Vishnu stands before the steps, gauging the monument he must scale. He lifts a foot tentatively, then places it on the first step. The stone feels cold and smooth against his sole. He has not felt anything for some time now—the sensation is surprising, welcome. He presses down the toes, the arch, the heel, so that each part of his foot can feel the surface.
He wonders what to do next. He pushes down with the other foot, but nothing happens. He tries to recall the mechanics of climbing—is it his ankle he should bend? Then he remembers—he has to lean his weight forward and stra
ighten out his knee.
Vishnu thrusts his body forward and up. The muscles in his leg flex. His foot relinquishes contact with the landing, it lifts into the air. The spell of gravity is broken, a sensation of buoyancy infuses him. He stands on the first step, and feels he can float up the rest.
CHAPTER FOUR
MRS. JALAL STOOD on her second-floor balcony, watching the ambulance depart. Must be for Vishnu, she thought, not allowing herself to breathe—perhaps the Pathaks or Asranis downstairs were having him admitted to a hospital. When she was six, Nafeesa had terrified her with stories about the germs released into the air by ambulances, about people inhaling them and dying horrible, twisting deaths. Her sister’s warnings still tightened around her lungs every time she heard the telltale siren. She waited until the van had reached the far intersection before cautiously sniffing a small sample of the air.

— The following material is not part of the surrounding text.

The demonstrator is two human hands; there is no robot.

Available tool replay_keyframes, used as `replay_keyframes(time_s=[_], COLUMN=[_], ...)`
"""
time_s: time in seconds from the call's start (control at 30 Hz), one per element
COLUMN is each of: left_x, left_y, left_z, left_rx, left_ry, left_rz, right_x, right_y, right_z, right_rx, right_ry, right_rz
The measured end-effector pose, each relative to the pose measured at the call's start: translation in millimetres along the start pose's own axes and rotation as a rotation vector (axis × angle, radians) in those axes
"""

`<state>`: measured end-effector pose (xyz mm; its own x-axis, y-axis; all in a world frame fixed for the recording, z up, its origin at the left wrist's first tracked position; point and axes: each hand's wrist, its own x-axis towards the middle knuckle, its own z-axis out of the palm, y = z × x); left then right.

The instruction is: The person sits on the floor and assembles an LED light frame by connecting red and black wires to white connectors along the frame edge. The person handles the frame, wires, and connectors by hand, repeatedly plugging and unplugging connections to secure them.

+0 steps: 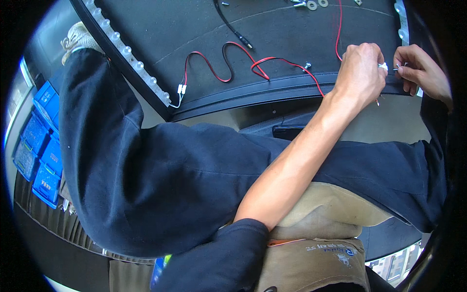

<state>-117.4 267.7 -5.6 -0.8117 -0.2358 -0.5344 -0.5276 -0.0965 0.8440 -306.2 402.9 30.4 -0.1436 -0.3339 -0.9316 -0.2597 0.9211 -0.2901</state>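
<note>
My left hand (359, 71), at the end of a bare forearm, pinches a small white connector (383, 66) above the near rail of a black frame (240, 95). Just right of it, my right hand (421, 71) holds a thin pale piece (396, 69), seemingly a wire end, between thumb and finger. A red-and-black two-core wire (230, 69) runs in loops from white plugs (181, 88) at the frame's left corner towards my left hand. Another red wire (339, 33) comes down from the top behind that hand. Fingers partly hide both wires.
Strips of lensed LEDs (126, 50) (402, 22) line the frame's sides. A black cable with a barrel plug (243, 39), a screw (307, 66) and washers (312, 5) lie on the dark panel. A phone-like black object (288, 131) is near my legs; blue bins (47, 182) stand left.
</note>
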Motion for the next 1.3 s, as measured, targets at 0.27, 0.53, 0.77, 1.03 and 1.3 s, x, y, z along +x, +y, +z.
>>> replay_keyframes(time_s=[0.27,0.53,0.77,1.03,1.3], left_x=[-0.6,-5.7,-11.8,-33.1,-99.1], left_y=[-6.7,-19.5,-12.4,-7.7,-8.5], left_z=[-7.9,-8.8,-23.7,-61.4,-108.6], left_rx=[-0.025,-0.071,-0.132,-0.072,-0.345], left_ry=[0.061,0.186,0.268,0.467,0.474], left_rz=[0.041,0.176,0.353,0.541,0.433], right_x=[3.4,4.8,-4.7,-10.5,-7.7], right_y=[-19.9,-33.3,-50.6,-119.8,-190.7], right_z=[4.4,-0.6,-8.3,8.0,32.1], right_rx=[-0.032,-0.062,-0.007,-0.014,-0.054], right_ry=[-0.031,-0.076,-0.06,0.012,-0.07], right_rz=[0.132,0.152,-0.051,-0.22,-0.335])
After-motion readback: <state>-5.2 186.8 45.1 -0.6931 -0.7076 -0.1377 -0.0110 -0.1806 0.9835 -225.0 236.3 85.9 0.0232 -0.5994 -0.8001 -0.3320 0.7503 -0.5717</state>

It was Short Ganga who had told her this morning about Vishnu lying unconscious on the landing. Mrs. Jalal had been skeptical at the report—could he again be feigning some illness, as he had done so many times in the past? “The last time that happened, Mr. Jalal revived him with a ten-rupee note,” she told Short Ganga.
“Not everything can be cured that way, memsahib. Maybe Mr. Jalal can save his ten rupees this time,” Short Ganga said without looking up, and without interrupting her ferocious scrubbing of the iron pot with rope.

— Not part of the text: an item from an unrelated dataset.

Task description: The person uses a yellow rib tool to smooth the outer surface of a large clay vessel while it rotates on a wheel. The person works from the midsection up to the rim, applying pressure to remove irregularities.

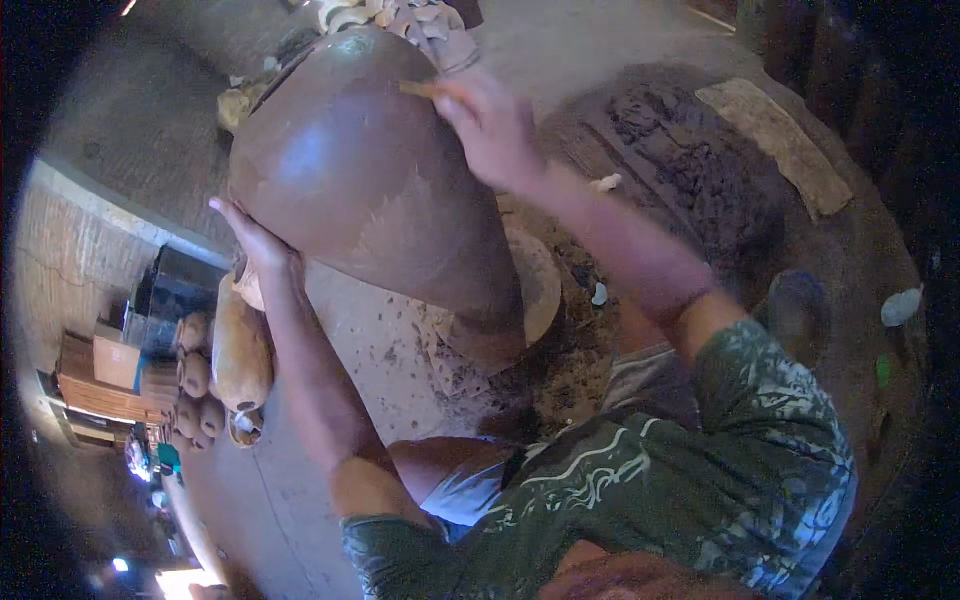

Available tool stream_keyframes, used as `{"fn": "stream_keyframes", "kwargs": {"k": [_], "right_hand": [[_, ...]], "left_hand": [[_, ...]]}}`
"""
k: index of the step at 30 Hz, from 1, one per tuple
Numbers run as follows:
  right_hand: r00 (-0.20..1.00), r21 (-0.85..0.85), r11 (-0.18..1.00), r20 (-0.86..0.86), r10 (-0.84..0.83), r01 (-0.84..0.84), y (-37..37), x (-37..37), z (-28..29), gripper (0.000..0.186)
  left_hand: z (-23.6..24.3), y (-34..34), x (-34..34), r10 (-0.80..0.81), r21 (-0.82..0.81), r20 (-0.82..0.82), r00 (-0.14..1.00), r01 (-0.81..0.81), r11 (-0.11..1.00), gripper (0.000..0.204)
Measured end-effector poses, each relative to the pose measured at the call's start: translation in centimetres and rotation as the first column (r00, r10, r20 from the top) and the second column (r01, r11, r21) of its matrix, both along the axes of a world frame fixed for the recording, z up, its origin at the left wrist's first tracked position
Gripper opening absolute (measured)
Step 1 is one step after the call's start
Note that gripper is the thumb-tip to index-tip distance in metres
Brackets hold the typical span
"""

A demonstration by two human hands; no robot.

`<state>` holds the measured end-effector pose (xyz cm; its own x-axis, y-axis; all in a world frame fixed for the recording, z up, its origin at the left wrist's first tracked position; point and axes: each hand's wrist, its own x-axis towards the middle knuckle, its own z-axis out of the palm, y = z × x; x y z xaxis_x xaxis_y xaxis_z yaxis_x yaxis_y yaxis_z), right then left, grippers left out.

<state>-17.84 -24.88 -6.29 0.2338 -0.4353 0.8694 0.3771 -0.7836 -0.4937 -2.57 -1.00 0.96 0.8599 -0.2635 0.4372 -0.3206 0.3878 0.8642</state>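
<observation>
A large brown clay pot [360, 185], broad at the top and narrowing downward, leans over a round base [540, 285] in the middle of the view. My left hand [258, 240] supports its left side, thumb along the clay and the other fingers mostly hidden. My right hand [485, 135] is closed on a thin yellowish wooden tool [415, 89], whose end lies at the pot's upper right surface. The hand and forearm are slightly blurred.
Dark wet clay [700, 175] lies at the right beside a long pale cloth or board [770, 140]. Pale broken pieces [390, 18] are piled behind the pot. A tan cylindrical object [243, 355], several small pots [198, 385] and boxes [117, 356] stand at the left.
</observation>
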Motion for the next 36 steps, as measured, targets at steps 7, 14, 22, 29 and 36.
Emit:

Mrs. Jalal felt her cheeks burn red. She wanted to defend herself, to protest the unfairness of the comment. How many times had Vishnu come to their doorstep with some real or fabricated ailment, and hadn’t they always sent him away with something? Even though he hardly did any errands for them, compared to all the work he did for the Pathaks and the Asranis. And the time he had stolen their car—what about that? They had not even reported him to the police, to get him the thrashing he deserved.